* **What is needed**
Lines from the first one down to the one containing "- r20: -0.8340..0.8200" in the data below are the only ones needed; please return them exactly, both ends included.

(Extracted material Opens)

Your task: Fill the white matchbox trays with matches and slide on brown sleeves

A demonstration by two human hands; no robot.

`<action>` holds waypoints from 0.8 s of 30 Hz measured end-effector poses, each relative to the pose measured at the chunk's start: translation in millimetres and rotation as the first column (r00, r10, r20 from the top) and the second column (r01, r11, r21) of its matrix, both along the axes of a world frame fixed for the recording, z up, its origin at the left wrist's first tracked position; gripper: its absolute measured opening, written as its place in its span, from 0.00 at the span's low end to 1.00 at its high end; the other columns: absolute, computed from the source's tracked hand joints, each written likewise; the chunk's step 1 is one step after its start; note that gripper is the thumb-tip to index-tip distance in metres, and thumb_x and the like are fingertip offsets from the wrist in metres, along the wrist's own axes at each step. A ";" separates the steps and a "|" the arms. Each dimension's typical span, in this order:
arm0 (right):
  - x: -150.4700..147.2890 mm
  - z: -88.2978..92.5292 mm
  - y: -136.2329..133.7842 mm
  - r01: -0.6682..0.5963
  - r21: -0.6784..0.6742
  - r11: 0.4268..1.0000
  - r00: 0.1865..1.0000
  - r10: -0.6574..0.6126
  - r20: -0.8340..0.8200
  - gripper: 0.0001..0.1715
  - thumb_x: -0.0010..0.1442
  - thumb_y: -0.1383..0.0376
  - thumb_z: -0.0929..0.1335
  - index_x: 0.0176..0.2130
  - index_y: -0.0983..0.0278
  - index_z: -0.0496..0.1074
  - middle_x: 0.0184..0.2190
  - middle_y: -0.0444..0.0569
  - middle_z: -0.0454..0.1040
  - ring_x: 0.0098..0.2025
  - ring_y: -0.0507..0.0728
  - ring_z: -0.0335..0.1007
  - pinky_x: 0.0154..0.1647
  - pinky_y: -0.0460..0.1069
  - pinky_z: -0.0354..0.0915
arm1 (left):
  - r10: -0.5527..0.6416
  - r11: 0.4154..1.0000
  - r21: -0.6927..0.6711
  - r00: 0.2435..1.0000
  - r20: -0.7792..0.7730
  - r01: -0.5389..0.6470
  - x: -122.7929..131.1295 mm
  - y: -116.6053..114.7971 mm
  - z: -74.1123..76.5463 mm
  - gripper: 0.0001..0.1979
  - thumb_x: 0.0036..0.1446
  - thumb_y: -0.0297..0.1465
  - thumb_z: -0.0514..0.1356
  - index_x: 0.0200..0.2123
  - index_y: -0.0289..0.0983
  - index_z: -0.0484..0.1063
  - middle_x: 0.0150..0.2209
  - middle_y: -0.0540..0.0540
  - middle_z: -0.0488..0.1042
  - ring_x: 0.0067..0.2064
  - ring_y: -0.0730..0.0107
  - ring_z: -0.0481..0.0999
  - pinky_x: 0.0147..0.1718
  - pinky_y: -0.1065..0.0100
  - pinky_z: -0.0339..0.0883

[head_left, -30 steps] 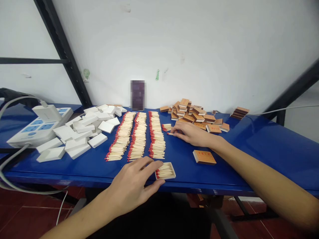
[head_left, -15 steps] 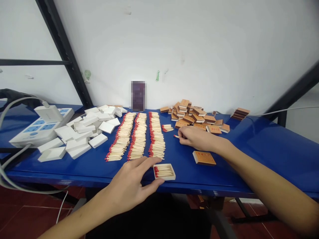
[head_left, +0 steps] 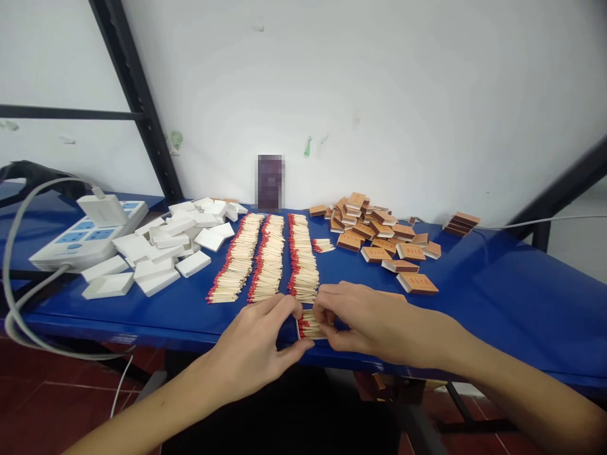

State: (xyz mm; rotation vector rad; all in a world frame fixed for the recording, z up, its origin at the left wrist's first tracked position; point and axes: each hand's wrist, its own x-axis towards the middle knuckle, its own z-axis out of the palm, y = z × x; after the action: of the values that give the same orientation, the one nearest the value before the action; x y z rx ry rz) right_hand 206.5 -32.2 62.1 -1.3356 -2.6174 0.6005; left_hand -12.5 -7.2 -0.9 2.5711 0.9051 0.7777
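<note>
A small white matchbox tray point(head_left: 298, 330) with red-headed matches point(head_left: 309, 325) in it lies near the table's front edge. My left hand point(head_left: 258, 344) grips it between thumb and index finger at its left end. Over the tray's right half is my right hand point(head_left: 363, 322), its fingers pinched together among the matches; the match it carried is hidden by the fingers. Behind the tray lie three long rows of matches, the left row point(head_left: 236, 259), the middle row point(head_left: 267, 259) and the right row point(head_left: 302, 259). A little bunch of matches point(head_left: 324, 245) rests beside the right row.
White empty trays point(head_left: 164, 243) are heaped at the left, next to a power strip point(head_left: 90, 237) with cables. Orange matchbox sleeves point(head_left: 374, 224) are piled at the back right. One sleeve point(head_left: 396, 296) is partly covered by my right hand. A pixelated dark rectangle point(head_left: 270, 183) stands against the wall.
My right hand has moved left and toward me, from beside the small bunch to the tray, bringing a match. My left hand stays on the tray. The view has shifted slightly.
</note>
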 end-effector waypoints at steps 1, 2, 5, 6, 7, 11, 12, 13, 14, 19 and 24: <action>-0.2 -0.2 -0.4 -0.004 -0.004 1.000 1.000 0.004 0.005 0.04 0.63 0.68 0.67 0.34 0.62 0.68 0.33 0.43 0.70 0.35 0.52 0.65 0.34 0.46 0.58 | -0.001 1.000 -0.005 1.000 0.001 0.001 0.2 0.1 0.0 0.10 0.58 0.33 0.65 0.38 0.40 0.65 0.33 0.53 0.72 0.30 0.70 0.70 0.28 0.70 0.61; -0.2 -0.3 -0.5 -0.010 -0.007 1.000 1.000 0.010 0.005 0.04 0.63 0.69 0.67 0.34 0.62 0.68 0.33 0.43 0.71 0.35 0.52 0.66 0.34 0.46 0.58 | -0.006 1.000 -0.008 1.000 0.003 0.006 0.5 0.2 -0.1 0.10 0.59 0.33 0.64 0.38 0.40 0.65 0.34 0.52 0.72 0.31 0.70 0.70 0.28 0.70 0.60; 0.9 -2.0 0.6 -0.010 -0.011 1.000 1.000 0.010 -0.023 0.04 0.64 0.66 0.67 0.36 0.62 0.72 0.34 0.44 0.73 0.36 0.52 0.68 0.35 0.46 0.60 | -0.036 0.999 0.008 0.999 0.010 0.036 1.5 0.8 -0.2 0.08 0.61 0.34 0.63 0.39 0.39 0.66 0.35 0.51 0.72 0.32 0.69 0.71 0.29 0.69 0.61; 1.6 -3.2 1.4 -0.006 -0.009 1.000 0.999 0.006 -0.039 0.06 0.65 0.64 0.67 0.36 0.62 0.73 0.35 0.45 0.74 0.37 0.53 0.68 0.35 0.47 0.61 | -0.042 0.999 0.015 0.999 0.012 0.042 1.7 1.0 -0.2 0.08 0.61 0.34 0.63 0.40 0.39 0.66 0.36 0.51 0.73 0.32 0.69 0.71 0.30 0.69 0.62; 2.5 -4.7 2.4 -0.006 -0.007 1.000 0.998 0.006 -0.055 0.07 0.66 0.63 0.66 0.37 0.62 0.74 0.35 0.45 0.74 0.38 0.54 0.69 0.36 0.47 0.61 | -0.047 0.999 0.021 0.999 0.016 0.046 1.9 1.2 -0.1 0.08 0.61 0.34 0.63 0.40 0.39 0.67 0.36 0.50 0.73 0.33 0.69 0.71 0.31 0.69 0.62; 6.3 -9.7 5.6 -0.018 0.004 1.000 0.995 0.018 -0.095 0.10 0.66 0.59 0.67 0.39 0.61 0.75 0.36 0.45 0.74 0.39 0.54 0.69 0.36 0.47 0.61 | -0.052 0.998 0.021 0.998 0.024 0.052 1.7 1.1 0.5 0.07 0.61 0.33 0.63 0.40 0.39 0.68 0.36 0.50 0.73 0.33 0.68 0.72 0.31 0.68 0.63; 7.1 -10.1 5.9 -0.017 0.010 1.000 0.996 0.018 -0.090 0.09 0.66 0.60 0.67 0.38 0.61 0.75 0.35 0.45 0.74 0.39 0.53 0.69 0.35 0.47 0.61 | -0.054 0.998 0.021 0.998 0.022 0.053 1.5 0.9 0.5 0.07 0.61 0.33 0.63 0.40 0.39 0.68 0.36 0.50 0.73 0.34 0.68 0.73 0.31 0.68 0.64; 7.6 -10.1 5.9 -0.014 0.017 1.000 0.997 0.015 -0.079 0.08 0.66 0.62 0.67 0.37 0.62 0.74 0.35 0.45 0.74 0.38 0.53 0.68 0.35 0.46 0.61 | -0.056 0.998 0.022 0.998 0.020 0.056 1.2 0.7 0.4 0.07 0.61 0.33 0.63 0.40 0.39 0.68 0.36 0.49 0.73 0.34 0.68 0.73 0.32 0.68 0.64; 8.0 -9.8 5.7 -0.008 0.022 1.000 0.998 0.009 -0.066 0.07 0.65 0.64 0.67 0.36 0.62 0.74 0.34 0.45 0.73 0.38 0.53 0.68 0.34 0.46 0.61 | -0.058 0.998 0.024 0.998 0.017 0.057 1.0 0.6 0.3 0.07 0.61 0.33 0.63 0.40 0.39 0.68 0.37 0.49 0.73 0.34 0.67 0.73 0.32 0.68 0.64; 10.2 -8.1 5.8 0.012 0.020 1.000 1.000 -0.012 -0.028 0.05 0.63 0.67 0.68 0.33 0.62 0.73 0.33 0.44 0.72 0.36 0.52 0.66 0.33 0.46 0.59 | -0.069 0.997 0.028 0.997 0.016 0.068 0.6 0.9 -0.9 0.07 0.62 0.34 0.62 0.41 0.39 0.68 0.38 0.49 0.74 0.37 0.66 0.74 0.35 0.66 0.67; 12.4 -7.8 9.3 0.002 -0.003 1.000 0.998 -0.002 -0.067 0.04 0.62 0.63 0.69 0.35 0.62 0.72 0.33 0.42 0.71 0.34 0.51 0.64 0.32 0.45 0.59 | -0.072 0.996 0.045 0.997 0.013 0.071 0.2 1.2 -1.2 0.08 0.62 0.34 0.62 0.42 0.39 0.68 0.38 0.48 0.74 0.38 0.65 0.75 0.35 0.66 0.68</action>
State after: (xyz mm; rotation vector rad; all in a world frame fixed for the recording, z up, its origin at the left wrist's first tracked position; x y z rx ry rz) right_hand 218.9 -22.9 54.2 -1.2953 -2.5633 0.6373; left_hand -12.3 -6.1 -2.1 2.6174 0.7955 0.8036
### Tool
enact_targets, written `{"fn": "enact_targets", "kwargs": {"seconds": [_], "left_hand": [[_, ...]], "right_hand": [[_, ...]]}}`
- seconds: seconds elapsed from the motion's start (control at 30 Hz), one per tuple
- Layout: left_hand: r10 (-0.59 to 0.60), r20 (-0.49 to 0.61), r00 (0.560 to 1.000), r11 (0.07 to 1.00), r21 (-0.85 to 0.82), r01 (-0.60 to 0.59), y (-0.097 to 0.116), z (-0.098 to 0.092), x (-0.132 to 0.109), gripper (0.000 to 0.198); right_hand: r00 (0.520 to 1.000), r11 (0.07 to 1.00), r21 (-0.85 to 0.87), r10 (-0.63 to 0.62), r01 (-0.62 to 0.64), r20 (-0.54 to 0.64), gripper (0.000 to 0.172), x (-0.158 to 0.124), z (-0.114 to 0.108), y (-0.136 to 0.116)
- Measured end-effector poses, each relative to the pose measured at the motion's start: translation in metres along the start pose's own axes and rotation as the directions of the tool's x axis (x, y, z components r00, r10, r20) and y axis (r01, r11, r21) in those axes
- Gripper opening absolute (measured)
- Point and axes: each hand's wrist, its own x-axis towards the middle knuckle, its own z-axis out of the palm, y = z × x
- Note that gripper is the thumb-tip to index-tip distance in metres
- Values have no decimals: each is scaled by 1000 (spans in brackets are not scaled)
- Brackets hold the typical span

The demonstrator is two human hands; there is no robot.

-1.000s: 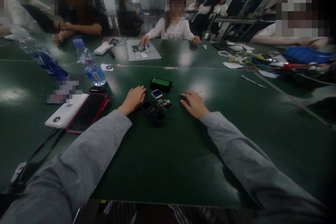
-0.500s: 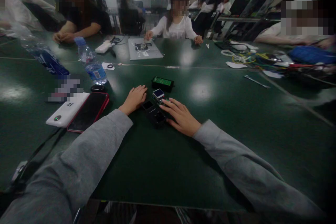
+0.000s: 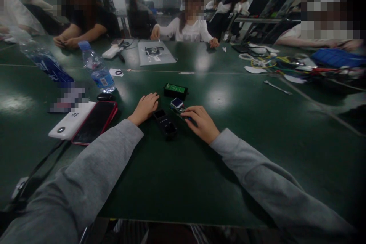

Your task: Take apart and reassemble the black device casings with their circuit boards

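A green circuit board with a small screen [image 3: 177,103] lies near the middle of the table. My right hand [image 3: 201,122] has its thumb and fingers closed on the board's near right end. Left of that is a black device casing [image 3: 165,123] with a small window and buttons, flat on the table. My left hand [image 3: 145,107] rests palm down beside the casing's far left corner, fingers stretched and holding nothing. Behind the board sits a black box with a green top [image 3: 175,90].
On my left are a red-edged phone [image 3: 95,122], a white power bank [image 3: 68,126] and water bottles [image 3: 100,70]. A wrench [image 3: 277,87] lies right, before tangled cables [image 3: 265,62]. Across the green table [image 3: 160,183], a person works at a grey mat [image 3: 145,59].
My right hand has drawn its fingers together on the circuit board. The board has shifted slightly right, apart from the black casing. My left hand stays about where it was.
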Motion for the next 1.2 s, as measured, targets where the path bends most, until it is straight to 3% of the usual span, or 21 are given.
{"fn": "enact_targets", "kwargs": {"seconds": [0.23, 0.47, 0.77, 1.03, 1.2], "left_hand": [[-9, 20, 1000, 1000, -10, 9, 1, -2, -1, 45], [-9, 11, 1000, 1000, 7, 9, 1, -1, -1, 45], [1, 13, 1000, 1000, 8, -1, -1, 2, 0, 45], [-8, 19, 1000, 1000, 4, 8, -1, 1, 0, 45], [-1, 24, 1000, 1000, -10, 1, 0, -1, 0, 45]], "right_hand": [[997, 997, 15, 74, -74, -2, 35, -3, 3, 3], [979, 984, 87, 144, -157, 142, 43, -3, 6, 5], [972, 981, 83, 162, -178, 171, 46, -2, 5, 3], [972, 982, 68, 164, -177, 166, 41, -2, 4, 2], [973, 975, -28, 223, -222, 52, 26, -4, 0, 4]]}}
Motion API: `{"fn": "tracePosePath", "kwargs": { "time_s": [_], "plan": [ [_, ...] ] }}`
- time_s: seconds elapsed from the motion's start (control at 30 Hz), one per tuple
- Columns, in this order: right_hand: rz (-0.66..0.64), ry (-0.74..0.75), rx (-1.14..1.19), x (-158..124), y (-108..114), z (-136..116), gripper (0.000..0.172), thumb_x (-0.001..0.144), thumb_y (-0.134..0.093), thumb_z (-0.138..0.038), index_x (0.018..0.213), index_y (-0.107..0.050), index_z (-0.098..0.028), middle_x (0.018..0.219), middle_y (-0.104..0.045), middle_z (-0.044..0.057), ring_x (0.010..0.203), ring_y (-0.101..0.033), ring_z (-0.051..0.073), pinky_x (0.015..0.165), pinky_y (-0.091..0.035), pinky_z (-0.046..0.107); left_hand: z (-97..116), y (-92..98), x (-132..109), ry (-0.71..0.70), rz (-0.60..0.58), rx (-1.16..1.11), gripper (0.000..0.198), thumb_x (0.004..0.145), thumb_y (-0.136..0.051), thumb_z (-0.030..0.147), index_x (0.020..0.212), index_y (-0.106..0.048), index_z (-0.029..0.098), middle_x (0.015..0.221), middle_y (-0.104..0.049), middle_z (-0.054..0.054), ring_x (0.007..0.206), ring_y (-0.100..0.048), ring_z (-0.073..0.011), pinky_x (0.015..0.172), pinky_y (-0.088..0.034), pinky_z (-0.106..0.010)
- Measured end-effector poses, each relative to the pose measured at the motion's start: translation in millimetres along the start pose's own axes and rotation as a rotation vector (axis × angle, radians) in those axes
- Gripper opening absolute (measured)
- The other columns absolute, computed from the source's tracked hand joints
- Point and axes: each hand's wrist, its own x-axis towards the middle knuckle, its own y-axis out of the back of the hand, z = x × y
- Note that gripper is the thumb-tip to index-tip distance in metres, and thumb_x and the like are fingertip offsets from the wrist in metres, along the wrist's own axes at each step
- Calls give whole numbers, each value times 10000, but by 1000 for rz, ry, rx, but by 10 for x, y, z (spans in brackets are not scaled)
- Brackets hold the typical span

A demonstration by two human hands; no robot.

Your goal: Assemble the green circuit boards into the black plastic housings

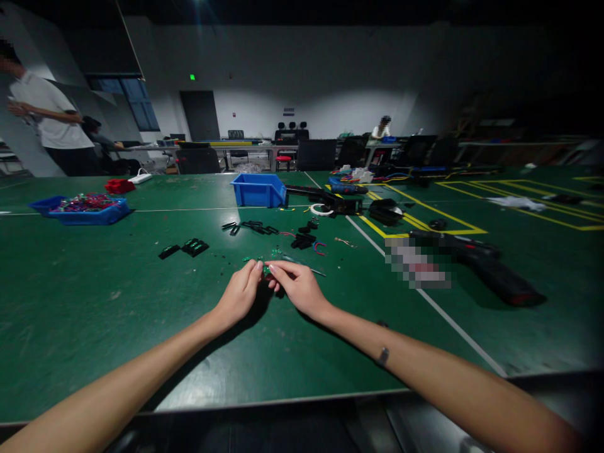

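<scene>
My left hand [241,290] and my right hand [297,286] meet over the green table [94,302], fingertips pinched together on a small green part [267,270]. Both hands are closed around it; its shape is too small to make out. Just beyond the fingers lie a few tiny green bits [276,253] and a thin rod-like tool [306,267]. Farther out sit black connector pieces [195,246], a row of black parts [257,226] and short coloured wires [318,247].
A blue bin [259,189] stands at the table's middle back, and a blue tray of coloured parts [85,209] at the left. A black power tool [491,267] lies at the right. A standing person [51,123] is at far left; others sit at distant desks.
</scene>
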Motion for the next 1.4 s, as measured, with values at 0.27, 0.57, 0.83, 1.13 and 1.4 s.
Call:
{"fn": "tracePosePath", "kwargs": {
  "time_s": [0.27,0.57,0.83,1.13,1.4],
  "plan": [
    [-21,-35,17,8,-1,10,361,939,-593,-390,1168,-707,-135,835,-716,54,684,-640,148,618,-537,273,-8,17,6,-10,16,26,380,1051,-342,450,799,-461,192,711,-478,32,664,-453,-124,671,-350,-266],
    [-61,-36,-28,-17,4,6,371,975,-532,-375,1252,-652,-159,974,-705,74,750,-632,149,622,-509,261,-13,47,15,-30,12,31,387,1046,-354,452,793,-486,190,712,-502,28,671,-478,-127,672,-357,-263],
    [-62,23,-45,-24,9,25,360,1010,-481,-383,1260,-644,-183,1075,-669,81,734,-614,136,593,-509,251,13,49,8,-29,-3,36,392,1041,-359,465,791,-486,190,708,-511,26,669,-481,-128,675,-365,-258],
    [-84,29,-68,-35,11,19,365,1024,-452,-419,1240,-639,-191,992,-632,65,726,-602,137,568,-499,244,10,50,13,-41,-3,56,403,1033,-368,476,782,-497,188,693,-522,26,646,-481,-127,651,-364,-247],
    [-120,75,-102,-46,19,28,395,1040,-408,-449,1209,-660,-197,923,-637,56,711,-593,146,579,-489,252,-5,50,6,-38,-13,78,431,1034,-355,487,765,-506,186,662,-527,24,620,-483,-127,629,-356,-251]
  ]
}}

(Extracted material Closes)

* **Answer space**
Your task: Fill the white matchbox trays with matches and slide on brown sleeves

A demonstration by two human hands; no robot.

`<action>` holds waypoints from 0.8 s of 30 Hz measured end-effector poses, each relative to the pose measured at the chunk's start: translation in millimetres and rotation as the first column (r00, r10, r20 from the top) and the second column (r01, r11, r21) of its matrix, both along the axes of a world frame fixed for the recording, z up, its origin at the left wrist's first tracked position; gripper: its absolute measured opening, written as its place in its span, from 0.00 at the span's low end to 1.00 at its high end; the other columns: absolute, computed from the source's tracked hand joints, each written likewise; the chunk's step 1 is one step after its start; note that gripper is the thumb-tip to index-tip distance in metres, and thumb_x and the like are fingertip offsets from the wrist in metres, along the wrist's own axes at each step. A ";" separates the steps and a "|" the arms. Each dimension's typical span, in this order:
arm0 (right):
  - x: -150.4700..147.2890 mm
  - z: -88.2978..92.5292 mm
  - y: -136.2329..133.7842 mm
  - r01: -0.6682..0.5963
  - r21: -0.6784..0.6742
  - r11: 0.4268..1.0000
  - r00: 0.1865..1.0000
  - r10: -0.6574..0.6126
  - r20: -0.8340..0.8200

The exercise requires no further work.